An der Südseite des Kraters grub abfließendes Wasser im Laufe der Jahrmillionen eine tiefe Schlucht. Sie bildet den Zugang zum Boden und zum Rand des Kraters. Wahrscheinlich inspirierte sie die ansässigen Nama auch zum Namen des Bergmassivs: Geitsi Gubib heißt soviel wie ‚großer Leder-Lendenschurz‘. Dieses traditionelle Kleidungsstück, das sich die Frauen um die Hüfte schlugen, hatte offenbar dieselbe Form wie der gewaltige Berg. Das Wort Brukkaros lässt sich darauf zurückführen: Broek bedeutet im Afrikaansen ‚Hose‘ und wird ‚Bruk‘ ausgesprochen, Karos ist das Nama-Wort für Lendenschurz.

Heute führt ein Wanderpfad durch die Schlucht in den Krater und schlängelt sich am Südhang hinauf bis zum Rand. Wer ihm folgt, trifft auf einige verfallene Gebäude. Sie erinnern an ein Observatorium, das im Auftrag der Smithsonian Institution und der National Geographic Society der USA von 1926 bis 1931 betrieben wurde. Mit täglichen Messungen wurden Daten zu Schwankungen der Sonnenenergie gesammelt, weil man davon ausging, dass sie das Wetter beeinflussen. Zur Messung brauchte man einen Standort mit wenig Strahlungsverlust durch Atmosphäre, mit hohem Sonnenstand auch im Winter und mit vielen wolkenlosen Tagen im Jahr. Die Station bestand von Oktober 1926 bis Dezember 1931 und wurde aufgegeben, nachdem sich der Zusammenhang zwischen Sonne und Wetter nicht nachweisen ließ.

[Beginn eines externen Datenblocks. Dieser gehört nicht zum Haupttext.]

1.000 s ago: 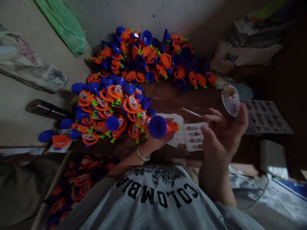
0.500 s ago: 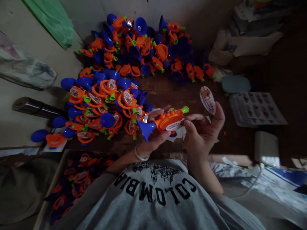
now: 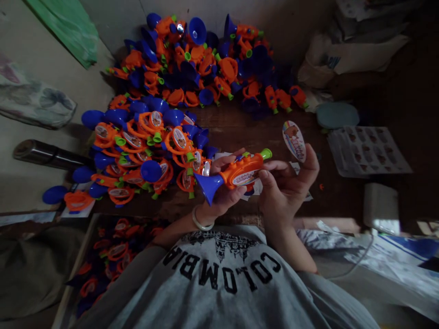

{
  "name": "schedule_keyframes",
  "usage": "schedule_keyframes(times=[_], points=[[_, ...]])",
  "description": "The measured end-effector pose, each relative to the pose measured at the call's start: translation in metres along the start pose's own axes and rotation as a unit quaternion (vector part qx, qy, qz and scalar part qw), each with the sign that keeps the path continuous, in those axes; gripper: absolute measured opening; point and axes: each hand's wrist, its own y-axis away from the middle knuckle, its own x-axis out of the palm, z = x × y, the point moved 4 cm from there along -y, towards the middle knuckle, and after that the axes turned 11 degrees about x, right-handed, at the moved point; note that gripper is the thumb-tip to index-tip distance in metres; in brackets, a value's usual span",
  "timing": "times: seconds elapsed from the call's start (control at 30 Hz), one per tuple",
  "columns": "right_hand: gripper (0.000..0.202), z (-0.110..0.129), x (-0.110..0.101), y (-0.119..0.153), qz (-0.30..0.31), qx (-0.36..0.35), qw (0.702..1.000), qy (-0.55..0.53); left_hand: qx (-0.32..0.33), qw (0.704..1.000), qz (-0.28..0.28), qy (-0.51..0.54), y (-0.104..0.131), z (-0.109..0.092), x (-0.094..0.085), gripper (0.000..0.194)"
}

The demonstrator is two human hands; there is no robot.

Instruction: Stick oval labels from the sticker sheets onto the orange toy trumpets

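My left hand (image 3: 222, 196) is closed round an orange toy trumpet (image 3: 240, 170) with a blue bell pointing left and a lime-green mouthpiece at the right. An oval bear sticker (image 3: 246, 178) lies along the trumpet's near side. At the mouthpiece end, my right hand (image 3: 288, 183) pinches the trumpet, its thumb on the right end of that sticker and the index finger behind. A second oval sticker (image 3: 294, 140), with a rainbow edge, stands up from the tip of another right-hand finger. White paper pieces (image 3: 247, 197) lie under the hands, partly hidden.
Stickered trumpets (image 3: 137, 137) are heaped at the left, beside a dark flask (image 3: 48, 153). Another heap of trumpets (image 3: 199, 59) lies against the wall. Sticker sheets (image 3: 370, 151), a pale blue lid-like object (image 3: 338, 115) and a white box (image 3: 381, 208) sit at the right. More trumpets (image 3: 116, 251) fill a container below left.
My right thumb has shifted slightly left onto the sticker's end, and the sticker now sits closer against the trumpet's side. The second sticker stays on the finger. The view has shifted a little.
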Motion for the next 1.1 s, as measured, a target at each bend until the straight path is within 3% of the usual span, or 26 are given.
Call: schedule_keyframes(times=[0.4, 0.7, 1.1], points=[[0.076, -0.002, 0.004, 0.000, 0.001, -0.007, 1.000, -0.010, 0.001, 1.000, -0.013, -0.025, -0.001, 0.006, 0.000, 0.055], [0.082, 0.012, 0.011, 0.001, -0.004, -0.114, 0.993, 0.016, 0.052, 0.997, -0.019, -0.046, 0.001, 0.001, 0.002, 0.042], [0.078, 0.008, 0.015, 0.004, -0.022, -0.129, 0.989, 0.064, 0.038, 0.994, -0.019, -0.098, 0.005, 0.002, -0.004, 0.047]])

Dass die Forscher viel Freizeit gehabt haben müssen und Tennis wohl ein beliebter Zeitvertreib gewesen war, stellt man fest, wenn man auf dem Kraterrand weiter nach Nordwesten entlang wandert. Dort hatten die Forscher eine relativ ebene, rechteckige Fläche von größeren Steinen befreit. In der Mitte der langen Seitenlinien wurde je ein hüfthohes Stahlrohr mit Zement im Boden verankert, als Halterung für das Netz. Die Fläche ist noch heute zu erkennen und auch die Rohre ragen noch aus dem Boden.

Spuren der Heliographenstation auf dem Ostrand des Brukkaros aus der deutschen Kolonialzeit dagegen sind nicht mehr zu finden. Um Nachrichten per Spiegel oder Lampe zu ‚morsen‘, hatte die deutsche Schutztruppe eine Kette von Stationen auf Berggipfeln errichtet, die von Lüderitz über Keetmanshoop bis nach Windhoek reichte. Auf dem Nordrand des Kraters erhebt sich heute ein Sendemast.